Come già accaduto nel
dibattito sulla proposta di legge sanitaria di Trump, gli “ideali”
ultra-liberisti della destra repubblicana che dovrebbero guidare le
politiche del governo e del Congresso rischiano di avere un contraccolpo
rovinoso sul gradimento del partito, oltre che sulla vita di decine di
milioni di americani.
Per questa ragione, i leader repubblicani
al Congresso hanno chiarito che quello presentato dalla Casa Bianca non
sarà né il bilancio proposto dalla maggioranza né quello che verrà alla
fine approvato.
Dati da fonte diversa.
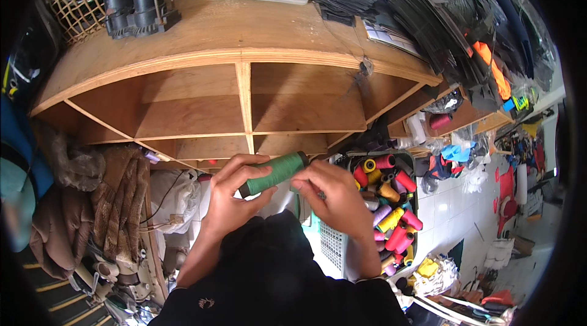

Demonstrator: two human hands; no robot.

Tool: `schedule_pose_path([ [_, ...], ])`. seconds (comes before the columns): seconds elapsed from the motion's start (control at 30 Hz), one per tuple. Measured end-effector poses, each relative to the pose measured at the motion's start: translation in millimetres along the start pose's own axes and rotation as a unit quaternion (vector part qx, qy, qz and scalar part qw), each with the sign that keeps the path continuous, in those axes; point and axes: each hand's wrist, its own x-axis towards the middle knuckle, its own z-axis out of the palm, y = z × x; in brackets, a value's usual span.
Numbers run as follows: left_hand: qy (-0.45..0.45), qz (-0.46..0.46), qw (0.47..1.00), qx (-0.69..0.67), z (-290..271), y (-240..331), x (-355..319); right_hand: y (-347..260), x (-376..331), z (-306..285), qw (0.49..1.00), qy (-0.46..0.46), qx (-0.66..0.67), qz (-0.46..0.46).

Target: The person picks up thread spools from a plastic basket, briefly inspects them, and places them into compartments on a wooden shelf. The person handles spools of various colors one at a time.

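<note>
left hand (pixel 229 194) and right hand (pixel 333 194) clamped on green thread spool (pixel 275 173), above basket of coloured spools (pixel 335 246), under wooden shelf (pixel 244 91).

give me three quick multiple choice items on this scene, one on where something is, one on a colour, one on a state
1. Where is the basket of thread spools?
A. right of the hands
B. on top of the wooden shelf
C. left of the hands

2. What colour is the spool held in the hands?
A. red
B. green
C. yellow

3. How is the green spool held?
A. lying loose on the shelf
B. by the right hand only
C. left hand grips it, right hand at its end

Answers:
1 A, it sits by the right forearm.
2 B, its thread is green.
3 C, left fingers wrap it, right fingers meet its end.
</note>
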Motion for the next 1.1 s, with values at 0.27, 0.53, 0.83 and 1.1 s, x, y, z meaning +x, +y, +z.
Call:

La cautela repubblicana non deve però illudere nessuno,
poiché il bilancio alternativo a quello del presidente sarà al limite
solo marginalmente meno reazionario di quest’ultimo.
Anzi, lo
speaker della Camera, Paul Ryan, ha lasciato intendere che la sua
proposta potrebbe includere modifiche anche per il ridimensionamento di
Medicare, il programma di assistenza sanitaria destinato agli anziani
che Trump si è impegnato a lasciare per il momento inalterato.
Anche
se non tutti gli aspetti della proposta del presidente saranno alla
fine incorporati nel bilancio federale del prossimo anno, l’iniziativa
della Casa Bianca servirà comunque a spostare da subito verso l’estrema
destra il dibattito sul finanziamento del governo.
I democratici,
da parte loro, non opporranno alla fine particolari resistenze, se non
alle misure più radicali e per motivi principalmente elettorali.
Infatti, nonostante le ferme critiche al bilancio del presidente di
questi giorni, i leader dell’opposizione al Congresso hanno già fatto
sapere di essere disposti a collaborare con un partito e una Casa Bianca
forse mai così a destra in tutta la storia recente degli Stati Uniti.